Return the full listing word for word, but drop every picture from it.

*** DATA EXTRACT

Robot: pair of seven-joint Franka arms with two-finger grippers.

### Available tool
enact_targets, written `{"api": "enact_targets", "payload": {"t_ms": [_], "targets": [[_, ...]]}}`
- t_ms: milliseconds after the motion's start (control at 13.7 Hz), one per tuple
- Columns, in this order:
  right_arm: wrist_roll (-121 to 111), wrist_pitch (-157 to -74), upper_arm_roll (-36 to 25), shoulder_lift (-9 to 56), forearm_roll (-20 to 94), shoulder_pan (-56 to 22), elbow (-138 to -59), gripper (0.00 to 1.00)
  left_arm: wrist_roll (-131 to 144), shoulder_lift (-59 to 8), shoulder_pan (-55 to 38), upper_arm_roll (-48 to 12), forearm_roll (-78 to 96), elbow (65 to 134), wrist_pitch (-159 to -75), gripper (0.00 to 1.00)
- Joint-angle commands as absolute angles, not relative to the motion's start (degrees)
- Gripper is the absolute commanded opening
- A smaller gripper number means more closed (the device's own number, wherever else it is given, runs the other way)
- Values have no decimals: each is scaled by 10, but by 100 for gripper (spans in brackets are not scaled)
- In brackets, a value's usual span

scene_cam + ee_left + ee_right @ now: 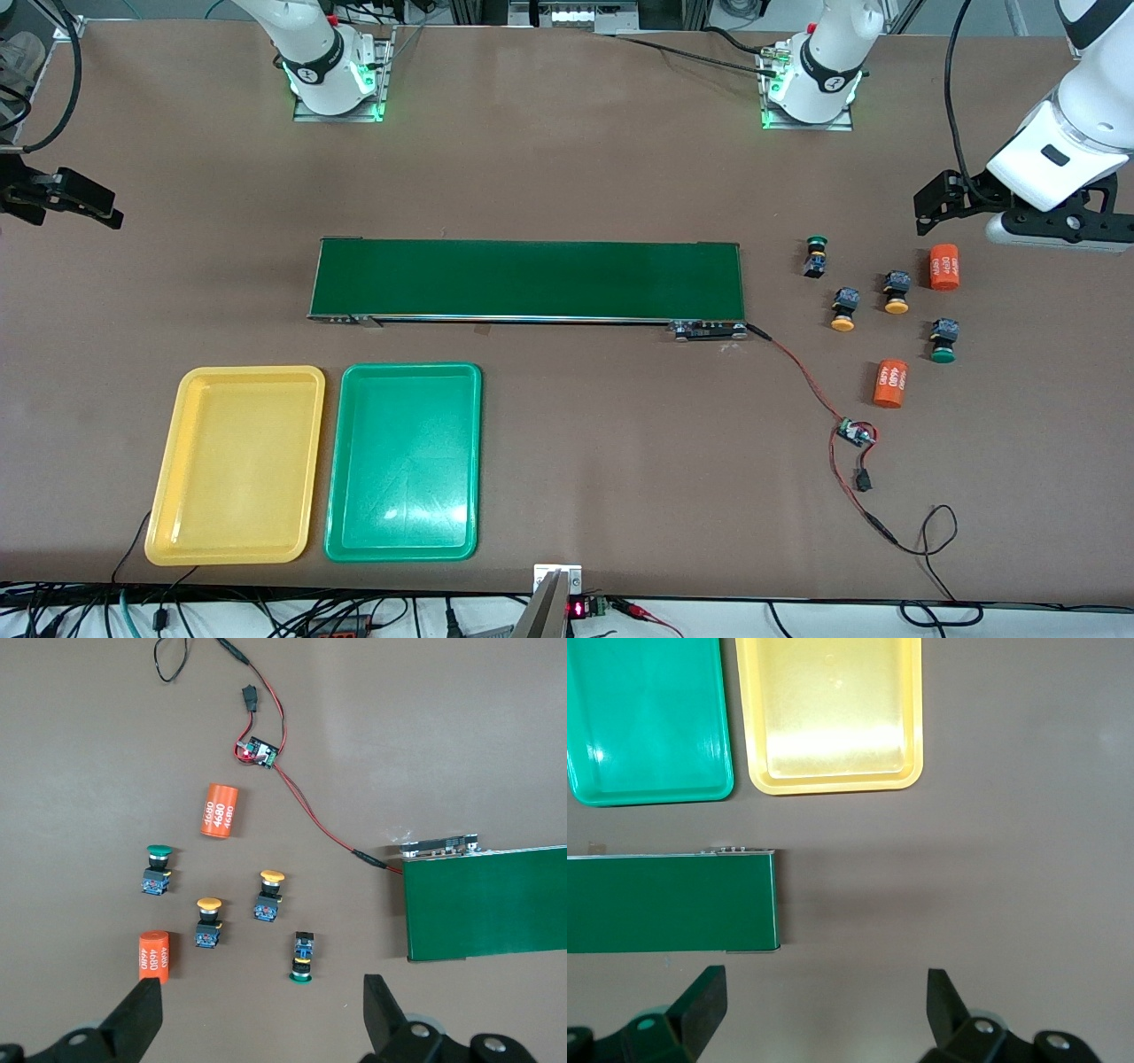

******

- WRITTEN RESPONSE:
Robot: pair of seven-joint Franka arms with two-finger grippers.

### Available tool
enact_targets, written `{"api": "enact_targets", "payload": {"t_ms": [_], "targets": [[_, ...]]}}`
- t_ms: milliseconds after the motion's start (control at 13.7 Hz), one per tuple
- Columns, in this order:
  right_arm: wrist_roll (-121 to 111), wrist_pitch (-157 to -74), upper_arm_roll (-36 to 25), shoulder_lift (-9 to 56), forearm_roll (-20 to 94), shoulder_pan (-56 to 22), elbow (-138 to -59), gripper (0.00 to 1.00)
  left_arm: wrist_roll (-131 to 144), shoulder_lift (-59 to 8), shoulder_pan (-55 to 38), upper_arm_roll (-48 to 12), forearm_roll (-78 to 96), elbow (65 to 134), wrist_pitch (-159 to -75), gripper (0.00 to 1.00)
- Joint-angle commands as absolute angles, not relative to the motion's start (degrees)
- Gripper is the absolute commanded opening
- A smaller gripper number means more closed (the device's own number, wherever else it is given, runs the other way)
- Values have no decimals: each is scaled by 10, but by 100 for gripper (spans in brackets are not scaled)
- In brackets, a value's usual span

scene_cam + ee_left + ee_right @ now: 

Here is where the answer stops.